■ EXERCISE REQUIREMENTS
Please return every line from the entries that has the string "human" in it.

■ EXERCISE DATA
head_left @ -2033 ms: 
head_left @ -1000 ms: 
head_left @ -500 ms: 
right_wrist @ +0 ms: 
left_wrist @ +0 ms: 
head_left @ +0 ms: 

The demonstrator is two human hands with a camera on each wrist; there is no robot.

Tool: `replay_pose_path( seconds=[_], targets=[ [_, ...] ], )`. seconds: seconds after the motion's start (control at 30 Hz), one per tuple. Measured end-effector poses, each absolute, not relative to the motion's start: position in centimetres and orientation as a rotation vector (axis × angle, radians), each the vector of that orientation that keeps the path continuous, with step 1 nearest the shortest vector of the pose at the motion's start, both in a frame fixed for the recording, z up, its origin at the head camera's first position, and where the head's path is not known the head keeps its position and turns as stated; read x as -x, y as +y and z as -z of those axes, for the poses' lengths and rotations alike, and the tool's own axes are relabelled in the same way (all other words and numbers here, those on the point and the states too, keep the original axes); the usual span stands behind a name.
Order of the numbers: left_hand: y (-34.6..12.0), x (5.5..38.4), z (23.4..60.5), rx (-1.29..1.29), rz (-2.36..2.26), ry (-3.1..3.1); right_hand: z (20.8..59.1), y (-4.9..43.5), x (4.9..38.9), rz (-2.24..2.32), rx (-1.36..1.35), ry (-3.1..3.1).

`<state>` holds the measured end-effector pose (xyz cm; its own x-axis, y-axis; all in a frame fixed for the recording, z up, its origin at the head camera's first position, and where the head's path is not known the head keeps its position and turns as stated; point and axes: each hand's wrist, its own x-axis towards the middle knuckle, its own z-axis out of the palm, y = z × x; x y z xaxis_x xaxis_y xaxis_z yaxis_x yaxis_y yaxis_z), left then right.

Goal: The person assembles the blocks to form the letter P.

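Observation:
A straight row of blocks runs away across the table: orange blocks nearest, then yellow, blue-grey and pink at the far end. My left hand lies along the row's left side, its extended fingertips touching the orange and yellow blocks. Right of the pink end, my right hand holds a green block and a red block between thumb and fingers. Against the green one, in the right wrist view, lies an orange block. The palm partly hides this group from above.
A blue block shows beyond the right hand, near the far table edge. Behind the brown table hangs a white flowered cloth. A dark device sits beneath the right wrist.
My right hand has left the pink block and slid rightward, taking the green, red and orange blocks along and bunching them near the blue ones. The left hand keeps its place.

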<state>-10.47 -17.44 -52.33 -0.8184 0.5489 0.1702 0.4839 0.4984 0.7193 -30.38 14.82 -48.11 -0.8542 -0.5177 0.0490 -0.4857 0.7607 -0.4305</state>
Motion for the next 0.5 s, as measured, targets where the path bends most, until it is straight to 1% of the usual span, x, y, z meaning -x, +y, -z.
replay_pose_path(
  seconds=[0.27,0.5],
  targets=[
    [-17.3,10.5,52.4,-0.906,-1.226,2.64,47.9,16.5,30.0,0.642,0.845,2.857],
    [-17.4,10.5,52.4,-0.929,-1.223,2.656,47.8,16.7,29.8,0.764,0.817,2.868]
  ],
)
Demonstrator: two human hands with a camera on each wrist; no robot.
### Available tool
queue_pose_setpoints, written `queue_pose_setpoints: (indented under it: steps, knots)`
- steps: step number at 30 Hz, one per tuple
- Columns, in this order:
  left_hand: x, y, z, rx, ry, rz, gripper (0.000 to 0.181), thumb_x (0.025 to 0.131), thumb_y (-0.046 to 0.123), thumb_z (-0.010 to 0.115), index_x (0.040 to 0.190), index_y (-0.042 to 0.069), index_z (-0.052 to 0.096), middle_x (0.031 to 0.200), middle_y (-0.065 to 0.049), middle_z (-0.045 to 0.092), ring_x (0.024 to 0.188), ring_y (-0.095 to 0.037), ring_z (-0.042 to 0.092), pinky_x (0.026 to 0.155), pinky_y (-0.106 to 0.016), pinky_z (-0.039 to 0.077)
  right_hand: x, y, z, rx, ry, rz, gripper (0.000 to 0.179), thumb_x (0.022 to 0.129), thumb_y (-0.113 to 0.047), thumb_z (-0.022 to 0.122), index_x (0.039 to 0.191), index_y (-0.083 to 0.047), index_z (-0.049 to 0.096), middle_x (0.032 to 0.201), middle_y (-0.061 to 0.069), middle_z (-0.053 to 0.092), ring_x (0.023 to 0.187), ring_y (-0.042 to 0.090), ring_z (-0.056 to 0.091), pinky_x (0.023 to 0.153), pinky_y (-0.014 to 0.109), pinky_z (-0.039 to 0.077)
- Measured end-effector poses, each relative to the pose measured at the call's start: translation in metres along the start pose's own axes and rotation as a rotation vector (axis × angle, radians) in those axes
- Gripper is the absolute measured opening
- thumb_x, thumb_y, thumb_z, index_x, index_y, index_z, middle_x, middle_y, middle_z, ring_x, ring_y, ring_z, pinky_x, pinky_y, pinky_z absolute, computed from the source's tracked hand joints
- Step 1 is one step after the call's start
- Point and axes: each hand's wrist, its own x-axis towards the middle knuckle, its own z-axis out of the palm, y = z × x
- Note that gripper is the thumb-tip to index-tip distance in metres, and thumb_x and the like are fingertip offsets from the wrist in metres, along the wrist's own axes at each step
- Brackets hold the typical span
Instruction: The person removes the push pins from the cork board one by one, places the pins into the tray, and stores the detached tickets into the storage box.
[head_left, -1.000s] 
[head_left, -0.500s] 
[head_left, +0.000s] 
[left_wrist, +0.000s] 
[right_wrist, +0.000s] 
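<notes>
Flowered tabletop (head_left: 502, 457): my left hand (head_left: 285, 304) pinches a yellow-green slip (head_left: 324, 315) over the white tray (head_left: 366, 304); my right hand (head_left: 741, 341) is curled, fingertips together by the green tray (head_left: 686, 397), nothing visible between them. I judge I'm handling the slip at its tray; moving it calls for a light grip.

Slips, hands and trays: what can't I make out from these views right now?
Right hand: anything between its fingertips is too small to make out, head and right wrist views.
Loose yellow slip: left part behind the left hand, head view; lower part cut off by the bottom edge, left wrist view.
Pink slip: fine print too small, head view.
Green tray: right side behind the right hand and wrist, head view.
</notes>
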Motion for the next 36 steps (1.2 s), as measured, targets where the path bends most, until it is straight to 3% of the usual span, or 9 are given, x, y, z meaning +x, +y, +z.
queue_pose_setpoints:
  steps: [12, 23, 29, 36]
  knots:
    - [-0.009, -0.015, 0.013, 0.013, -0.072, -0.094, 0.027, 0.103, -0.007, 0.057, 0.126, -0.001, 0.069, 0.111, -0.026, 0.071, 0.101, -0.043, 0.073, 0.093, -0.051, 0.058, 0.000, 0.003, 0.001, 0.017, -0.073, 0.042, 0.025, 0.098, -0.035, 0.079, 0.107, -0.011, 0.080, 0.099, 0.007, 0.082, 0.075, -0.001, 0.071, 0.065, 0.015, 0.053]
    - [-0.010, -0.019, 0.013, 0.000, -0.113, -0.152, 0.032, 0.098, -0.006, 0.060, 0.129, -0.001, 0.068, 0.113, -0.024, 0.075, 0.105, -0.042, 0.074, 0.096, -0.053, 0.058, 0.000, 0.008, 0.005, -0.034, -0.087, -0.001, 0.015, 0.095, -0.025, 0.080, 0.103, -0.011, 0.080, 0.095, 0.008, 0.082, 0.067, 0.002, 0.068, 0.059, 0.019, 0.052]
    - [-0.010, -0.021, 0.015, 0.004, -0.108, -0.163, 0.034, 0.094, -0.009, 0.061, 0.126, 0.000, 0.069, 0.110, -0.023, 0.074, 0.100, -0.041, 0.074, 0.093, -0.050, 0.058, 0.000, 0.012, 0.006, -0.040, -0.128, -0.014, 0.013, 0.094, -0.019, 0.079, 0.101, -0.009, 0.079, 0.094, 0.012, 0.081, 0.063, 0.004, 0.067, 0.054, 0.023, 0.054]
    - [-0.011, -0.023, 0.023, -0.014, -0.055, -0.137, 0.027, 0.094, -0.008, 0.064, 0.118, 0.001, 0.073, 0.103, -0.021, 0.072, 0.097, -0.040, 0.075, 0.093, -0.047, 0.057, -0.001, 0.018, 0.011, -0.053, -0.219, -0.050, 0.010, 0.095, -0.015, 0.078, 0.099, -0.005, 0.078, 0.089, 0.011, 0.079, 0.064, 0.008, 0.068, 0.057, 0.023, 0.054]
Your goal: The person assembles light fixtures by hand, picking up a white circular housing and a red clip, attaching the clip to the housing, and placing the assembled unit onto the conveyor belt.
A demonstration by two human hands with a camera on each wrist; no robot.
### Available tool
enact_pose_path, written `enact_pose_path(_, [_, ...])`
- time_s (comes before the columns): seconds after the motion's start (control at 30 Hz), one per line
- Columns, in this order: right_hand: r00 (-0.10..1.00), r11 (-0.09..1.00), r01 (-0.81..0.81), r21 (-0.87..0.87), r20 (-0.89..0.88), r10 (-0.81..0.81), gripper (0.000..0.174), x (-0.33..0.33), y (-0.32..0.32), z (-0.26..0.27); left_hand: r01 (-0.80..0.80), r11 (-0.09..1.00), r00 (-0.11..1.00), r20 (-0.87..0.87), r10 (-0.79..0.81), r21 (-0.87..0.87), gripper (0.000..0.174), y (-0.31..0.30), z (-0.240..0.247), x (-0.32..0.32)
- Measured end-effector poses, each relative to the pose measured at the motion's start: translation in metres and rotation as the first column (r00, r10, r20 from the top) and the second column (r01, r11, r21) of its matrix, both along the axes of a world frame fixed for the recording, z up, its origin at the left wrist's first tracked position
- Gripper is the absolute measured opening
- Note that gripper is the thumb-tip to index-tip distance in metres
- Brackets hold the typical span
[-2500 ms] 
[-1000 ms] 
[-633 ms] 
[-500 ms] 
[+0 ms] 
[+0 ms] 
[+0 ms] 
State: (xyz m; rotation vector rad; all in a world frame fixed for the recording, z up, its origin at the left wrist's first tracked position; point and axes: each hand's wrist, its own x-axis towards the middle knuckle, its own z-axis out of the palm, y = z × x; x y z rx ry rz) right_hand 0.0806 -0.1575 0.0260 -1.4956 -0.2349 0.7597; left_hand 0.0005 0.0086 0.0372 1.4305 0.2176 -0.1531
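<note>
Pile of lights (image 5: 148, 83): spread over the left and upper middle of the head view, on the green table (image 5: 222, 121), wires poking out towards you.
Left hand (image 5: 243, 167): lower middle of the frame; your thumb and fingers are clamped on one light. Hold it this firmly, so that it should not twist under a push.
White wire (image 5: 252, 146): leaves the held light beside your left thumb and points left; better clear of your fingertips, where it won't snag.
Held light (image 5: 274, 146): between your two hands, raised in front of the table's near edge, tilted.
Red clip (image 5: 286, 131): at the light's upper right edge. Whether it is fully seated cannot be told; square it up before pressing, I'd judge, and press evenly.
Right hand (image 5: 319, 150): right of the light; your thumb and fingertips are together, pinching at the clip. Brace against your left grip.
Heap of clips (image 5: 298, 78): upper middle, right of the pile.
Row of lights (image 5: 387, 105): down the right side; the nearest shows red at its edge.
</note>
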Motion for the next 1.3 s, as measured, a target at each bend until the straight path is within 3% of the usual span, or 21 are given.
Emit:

■ RESPONSE TO THE TASK
The demonstrator is two human hands with a camera on each wrist; there is no robot.
Demonstrator: two human hands with a camera on each wrist; no robot.
A demonstration by two human hands with a camera on each wrist; no robot.

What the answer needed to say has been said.